• THE DATA:
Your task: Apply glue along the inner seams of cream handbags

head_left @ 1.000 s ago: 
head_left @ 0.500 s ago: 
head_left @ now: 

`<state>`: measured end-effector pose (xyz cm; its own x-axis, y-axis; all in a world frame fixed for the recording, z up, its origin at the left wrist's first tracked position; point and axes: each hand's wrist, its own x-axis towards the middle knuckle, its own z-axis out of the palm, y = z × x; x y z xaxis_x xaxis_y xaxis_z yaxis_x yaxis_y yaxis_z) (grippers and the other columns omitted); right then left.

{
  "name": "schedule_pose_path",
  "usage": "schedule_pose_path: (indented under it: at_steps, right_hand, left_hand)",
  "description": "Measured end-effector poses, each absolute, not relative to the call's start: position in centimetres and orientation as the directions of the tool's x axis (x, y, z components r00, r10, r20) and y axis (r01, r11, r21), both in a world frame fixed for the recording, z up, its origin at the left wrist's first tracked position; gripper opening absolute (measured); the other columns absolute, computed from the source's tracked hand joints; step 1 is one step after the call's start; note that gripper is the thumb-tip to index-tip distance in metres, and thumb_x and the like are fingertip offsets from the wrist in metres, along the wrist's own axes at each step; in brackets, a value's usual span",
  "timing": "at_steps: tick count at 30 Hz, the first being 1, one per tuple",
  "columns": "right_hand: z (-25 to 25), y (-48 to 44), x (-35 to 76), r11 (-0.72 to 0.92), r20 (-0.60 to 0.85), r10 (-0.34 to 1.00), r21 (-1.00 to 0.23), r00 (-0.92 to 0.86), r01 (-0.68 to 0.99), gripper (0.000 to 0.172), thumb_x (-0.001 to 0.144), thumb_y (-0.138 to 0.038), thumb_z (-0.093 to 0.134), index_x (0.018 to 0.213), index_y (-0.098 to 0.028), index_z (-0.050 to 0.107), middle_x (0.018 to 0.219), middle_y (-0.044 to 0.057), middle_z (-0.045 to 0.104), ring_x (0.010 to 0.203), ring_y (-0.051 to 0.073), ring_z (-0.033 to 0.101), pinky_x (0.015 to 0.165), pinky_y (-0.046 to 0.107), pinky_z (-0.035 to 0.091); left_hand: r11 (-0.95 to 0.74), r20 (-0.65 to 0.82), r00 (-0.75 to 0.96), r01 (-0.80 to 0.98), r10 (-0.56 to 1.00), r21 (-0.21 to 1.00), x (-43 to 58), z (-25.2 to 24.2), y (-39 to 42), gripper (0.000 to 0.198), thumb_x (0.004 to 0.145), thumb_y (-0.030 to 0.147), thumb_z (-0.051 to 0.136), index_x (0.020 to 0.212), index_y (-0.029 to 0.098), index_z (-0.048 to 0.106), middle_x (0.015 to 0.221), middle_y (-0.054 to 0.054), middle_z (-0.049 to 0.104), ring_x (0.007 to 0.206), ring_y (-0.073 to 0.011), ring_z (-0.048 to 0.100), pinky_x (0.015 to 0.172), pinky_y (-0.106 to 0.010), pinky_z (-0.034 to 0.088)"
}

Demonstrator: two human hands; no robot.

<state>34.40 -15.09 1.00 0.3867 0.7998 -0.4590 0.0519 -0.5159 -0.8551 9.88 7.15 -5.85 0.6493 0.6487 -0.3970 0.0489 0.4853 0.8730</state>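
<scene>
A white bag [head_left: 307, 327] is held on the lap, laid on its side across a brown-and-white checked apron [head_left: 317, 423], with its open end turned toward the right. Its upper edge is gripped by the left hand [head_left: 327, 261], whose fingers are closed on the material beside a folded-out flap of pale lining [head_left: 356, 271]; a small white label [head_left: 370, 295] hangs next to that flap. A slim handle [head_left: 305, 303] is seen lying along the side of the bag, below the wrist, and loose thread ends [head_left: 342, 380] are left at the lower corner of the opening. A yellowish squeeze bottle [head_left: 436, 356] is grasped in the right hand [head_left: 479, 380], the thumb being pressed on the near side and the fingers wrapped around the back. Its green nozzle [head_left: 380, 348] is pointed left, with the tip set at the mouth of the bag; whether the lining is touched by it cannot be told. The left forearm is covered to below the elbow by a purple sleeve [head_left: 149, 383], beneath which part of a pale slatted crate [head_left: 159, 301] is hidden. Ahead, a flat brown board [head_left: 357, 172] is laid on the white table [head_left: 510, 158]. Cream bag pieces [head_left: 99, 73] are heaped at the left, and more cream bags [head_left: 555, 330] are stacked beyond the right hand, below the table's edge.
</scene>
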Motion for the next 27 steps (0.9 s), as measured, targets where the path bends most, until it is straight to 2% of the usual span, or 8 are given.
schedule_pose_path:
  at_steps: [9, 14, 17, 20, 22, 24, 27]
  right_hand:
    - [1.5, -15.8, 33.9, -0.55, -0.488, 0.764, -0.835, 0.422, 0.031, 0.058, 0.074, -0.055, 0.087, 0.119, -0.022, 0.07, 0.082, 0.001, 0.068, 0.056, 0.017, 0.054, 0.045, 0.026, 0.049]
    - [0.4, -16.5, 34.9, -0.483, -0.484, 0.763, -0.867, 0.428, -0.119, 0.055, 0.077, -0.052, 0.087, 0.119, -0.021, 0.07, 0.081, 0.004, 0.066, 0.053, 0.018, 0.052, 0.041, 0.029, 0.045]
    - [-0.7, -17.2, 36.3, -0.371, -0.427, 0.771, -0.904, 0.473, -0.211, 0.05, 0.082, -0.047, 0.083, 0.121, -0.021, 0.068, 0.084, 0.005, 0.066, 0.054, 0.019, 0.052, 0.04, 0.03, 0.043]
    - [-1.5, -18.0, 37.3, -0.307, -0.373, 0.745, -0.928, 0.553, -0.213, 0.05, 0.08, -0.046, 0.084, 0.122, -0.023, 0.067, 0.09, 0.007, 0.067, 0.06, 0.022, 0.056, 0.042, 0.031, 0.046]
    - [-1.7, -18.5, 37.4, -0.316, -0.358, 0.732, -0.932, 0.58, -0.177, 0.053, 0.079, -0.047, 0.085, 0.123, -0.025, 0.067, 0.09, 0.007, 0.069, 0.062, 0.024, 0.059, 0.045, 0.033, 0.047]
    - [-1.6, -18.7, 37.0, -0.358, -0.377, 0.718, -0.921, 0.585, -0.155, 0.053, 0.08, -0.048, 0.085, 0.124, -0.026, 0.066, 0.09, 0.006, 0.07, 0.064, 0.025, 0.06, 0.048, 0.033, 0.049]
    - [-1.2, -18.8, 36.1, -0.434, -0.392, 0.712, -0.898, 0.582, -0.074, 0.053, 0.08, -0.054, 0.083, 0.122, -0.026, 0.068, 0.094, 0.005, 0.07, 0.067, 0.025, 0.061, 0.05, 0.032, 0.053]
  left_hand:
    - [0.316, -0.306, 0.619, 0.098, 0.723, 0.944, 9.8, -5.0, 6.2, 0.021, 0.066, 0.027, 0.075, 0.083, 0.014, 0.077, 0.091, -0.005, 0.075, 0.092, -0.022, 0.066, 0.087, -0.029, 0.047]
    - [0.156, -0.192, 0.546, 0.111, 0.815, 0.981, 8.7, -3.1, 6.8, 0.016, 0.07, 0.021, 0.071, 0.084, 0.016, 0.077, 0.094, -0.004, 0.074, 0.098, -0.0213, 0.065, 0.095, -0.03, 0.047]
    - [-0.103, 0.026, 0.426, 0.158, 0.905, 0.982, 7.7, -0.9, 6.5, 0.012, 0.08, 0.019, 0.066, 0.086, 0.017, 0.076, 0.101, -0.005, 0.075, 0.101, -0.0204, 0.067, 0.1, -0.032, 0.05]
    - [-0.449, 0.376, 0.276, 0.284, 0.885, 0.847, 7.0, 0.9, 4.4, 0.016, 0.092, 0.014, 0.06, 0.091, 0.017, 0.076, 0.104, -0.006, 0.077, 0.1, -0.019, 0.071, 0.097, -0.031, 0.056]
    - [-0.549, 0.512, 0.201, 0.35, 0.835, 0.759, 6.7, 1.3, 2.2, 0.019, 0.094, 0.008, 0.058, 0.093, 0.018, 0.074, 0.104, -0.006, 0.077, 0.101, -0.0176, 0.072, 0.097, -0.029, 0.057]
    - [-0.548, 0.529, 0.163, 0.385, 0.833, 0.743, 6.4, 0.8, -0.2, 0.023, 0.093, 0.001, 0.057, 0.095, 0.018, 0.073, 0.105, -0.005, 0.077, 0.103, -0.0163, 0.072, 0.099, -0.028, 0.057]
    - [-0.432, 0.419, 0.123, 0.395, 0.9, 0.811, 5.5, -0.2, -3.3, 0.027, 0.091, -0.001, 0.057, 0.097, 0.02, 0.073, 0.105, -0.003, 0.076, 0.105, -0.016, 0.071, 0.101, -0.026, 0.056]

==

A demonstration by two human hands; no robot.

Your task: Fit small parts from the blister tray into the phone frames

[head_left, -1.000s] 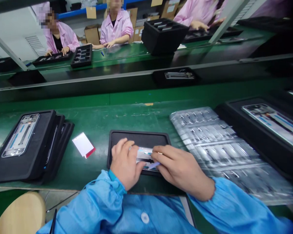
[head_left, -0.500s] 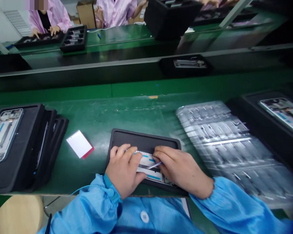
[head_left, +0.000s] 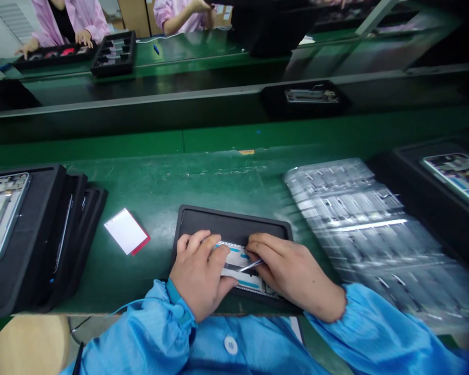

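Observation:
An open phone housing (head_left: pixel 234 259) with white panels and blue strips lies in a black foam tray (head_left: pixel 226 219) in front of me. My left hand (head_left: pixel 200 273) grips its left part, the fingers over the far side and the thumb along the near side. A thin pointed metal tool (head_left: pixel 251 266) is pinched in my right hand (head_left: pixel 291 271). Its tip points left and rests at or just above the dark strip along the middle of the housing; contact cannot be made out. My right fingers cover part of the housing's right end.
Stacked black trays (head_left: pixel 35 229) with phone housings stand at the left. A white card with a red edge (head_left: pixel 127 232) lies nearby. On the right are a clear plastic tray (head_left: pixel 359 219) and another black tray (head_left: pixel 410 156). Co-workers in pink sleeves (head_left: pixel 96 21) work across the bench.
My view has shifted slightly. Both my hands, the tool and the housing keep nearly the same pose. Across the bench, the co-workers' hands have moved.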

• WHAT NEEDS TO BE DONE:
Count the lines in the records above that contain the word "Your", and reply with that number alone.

• ANSWER TO THE EXERCISE:
2